A estação da pequena cidade servia para as despedidas das pessoas que viajavam. E sempre reunia muita gente, principalmente os amigos mais íntimos. Na rua principal morava um casal. Sem filhos. Marido e mulher gostavam de viajar, sempre juntos. Raramente um viajava sozinho. Quando isso acontecia, já haviam combinado a troca de correspondência, contando as belezas do lugar, as companhias, os passeios. E aconteceu que, certa vez, só a mulher viajou. Muita gente foi até a estação, para as despedidas. O marido ficou triste e os amigos, também. Como haviam combinado a troca de correspondência, ele ficou ansioso. O tempo foi passando e a mulher não mandava cartas.
Foi daí que ele tomou da caneta e passou a escrever-lhe. As cartas voltavam. O carteiro sentia a mesma tristeza dele, a cada dia que portava uma carta de volta. E assim o tempo continuou passando. Muito tempo. Uma tarde o marido também viajou. A estação ficou cheia de amigos.

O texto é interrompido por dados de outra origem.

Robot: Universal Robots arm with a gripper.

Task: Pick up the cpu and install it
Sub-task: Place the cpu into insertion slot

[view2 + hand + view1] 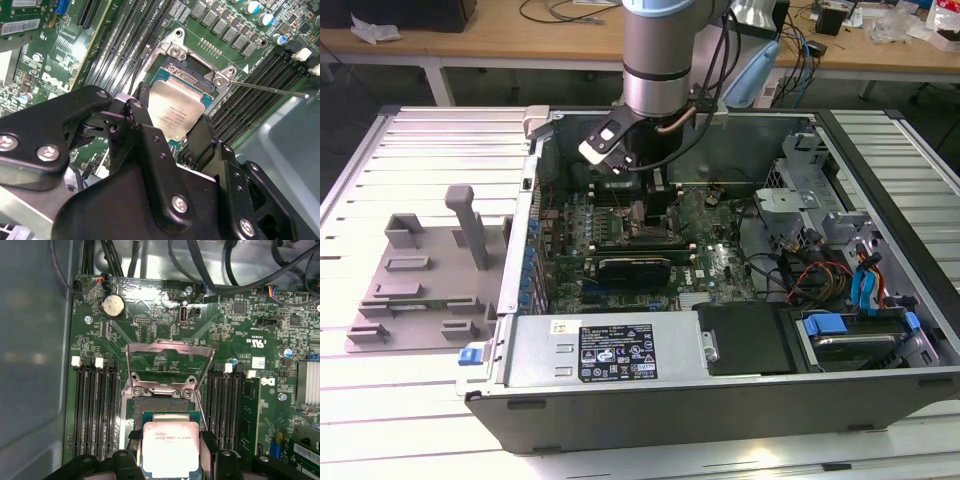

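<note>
The claw [174, 112] pinches the cpu [176, 114] by two opposite edges, one black finger [139, 102] against one side and the other against the far side, the jaws spread only as wide as the chip. In both wrist views the claw's dark body covers the nearer part of the cpu [171, 450], so only its silver top and a strip of pale edge show. Whether the chip already sits in the socket [161, 407] or hangs just above it cannot be made out. The cpu lies over the socket's nearer half, leaving a band of the contact field bare beyond it. The metal load frame [167, 362] stands tilted up at the socket's far end, and a thin lever rod [270, 89] juts out beside it. Banks of black memory slots [92, 405] run along both sides of the socket on the green motherboard [150, 325], with a coin battery [113, 305] farther off. In the exterior view the claw [648, 212] reaches down into the open computer case [720, 400], and its tips are hard to pick out there against the dark parts around them. The case fills the middle of the slatted tabletop [380, 420]. A grey fixture tray [420, 270] lies just beside the case, toward the tabletop's edge on the exterior view's left.
</note>
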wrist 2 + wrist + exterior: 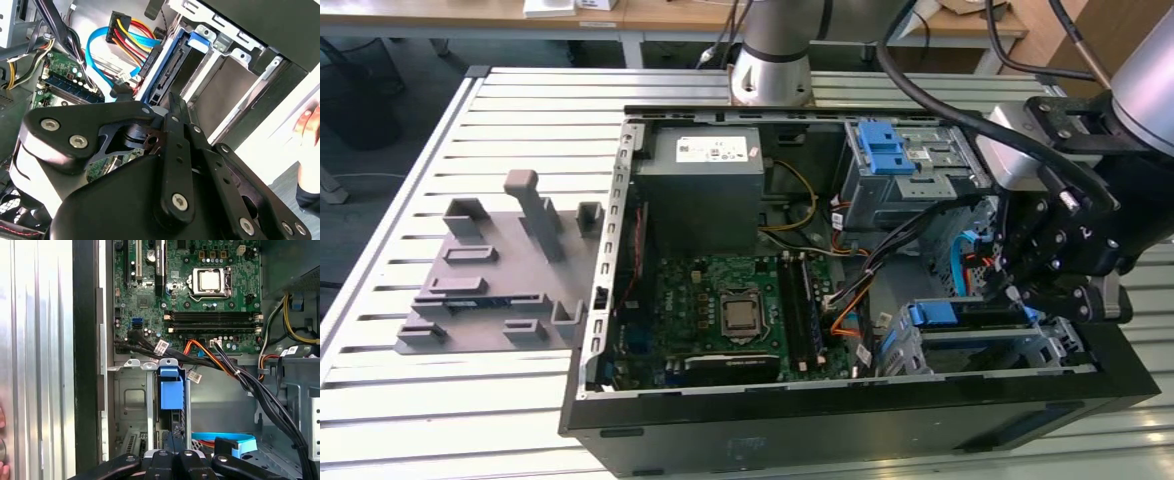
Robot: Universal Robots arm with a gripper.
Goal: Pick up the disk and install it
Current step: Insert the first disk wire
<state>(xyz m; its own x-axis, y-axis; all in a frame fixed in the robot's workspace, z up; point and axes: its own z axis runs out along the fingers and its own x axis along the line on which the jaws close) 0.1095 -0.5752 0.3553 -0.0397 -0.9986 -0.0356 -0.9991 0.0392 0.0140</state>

Um a um se despediu dele, dizendo, com muito sentimento, um adeus.

 

VERSO

Leveza Angelical

Lídia Sendin

Anjos são leves,

Por isso voam.

De asas abertas

Têm em si a brancura

De todas as cores,

O perfume de todas

As flores e

O bálsamo de todas as dores.

Mesmo assim são leves e voam.

 

Nós não vemos a beleza das cores,

Nem sentimos o perfume das flores,

Não há consolo para as dores

Em nossos braços fechados.

Carregamos o jugo e o pesar,

Em nossas almas há pecados

Que não nos deixam voar.

 

O amor que canto em prosa e verso

Elisabete Bortolin

Brota da relva úmida

Existente no jardim do coração

Fazendo de cada dia uma canção.

 

As estrelas, a lua e o céu

Equilibrados em harmonia

Sondam o caminhar dos chelas

Que irradiam luzes belas.

 

Toda luz e alegria sem fim

Emana da presença EU SOU

Trazendo bem-aventurança

Paz, amor e esperança!

 

PERDAS DE MIM

Raquel Delvaje

Essa noite andei pelas ruas
De mãos dadas comigo
E de repente me perdi de mim
E pelas ruas eu tropecei em perdas
Enfim, ficou um pedaço em cada esquina.
E sobraram-me braços sem abraços
E metade de mim, sem outra parte
E o caminho que eu tanto conhecia
Cruza agora com vias e ruelas
Dantes nunca visitadas
Ruas feitas de perdas pequeninas
Que levaram metade de mim
Levaram olhos, pernas e corpo de minha alma…

 

Indagação

Aracy Duarte Ferrari

Os homens fixam

Seus olhos no céu.

Porém,

Quantos chegarão lá?

São anos-luz de

Mistérios!

 

Aninha e Suas Pedras

Cora Coralina
Não te deixes destruir…
Ajuntando novas pedras
e construindo novos poemas.
Recria tua vida, sempre, sempre.
Remove pedras e planta roseiras e faz doces. Recomeça.
Faz de tua vida mesquinha
um poema.
E viverás no coração dos jovens
e na memória das gerações que hão de vir.
Esta fonte é para uso de todos os sedentos.
Toma a tua parte.
Vem a estas páginas
e não entraves seu uso
aos que têm sede.

 

NOTÍCIAS

  • E agora vamos aos livros escolares. Você conhece o Recanto dos Livros, no Lar dos Velhinhos de Piracicaba? Lá você pode encontrar livros a preços maravilhosos. Os preços são ótimos e além disso há um cafezinho com prosa muito interessante. Funciona aos sábados, das 8h30 às 12h30.

 

Palavra do Escritor:

Medíocres passam, gênios imortalizam-se.”   Cecílio Elias Netto

Nascido em Piracicaba, no dia 24 de junho de 1940, Cecílio Elias Netto é jornalista, escritor e bacharel em Direito.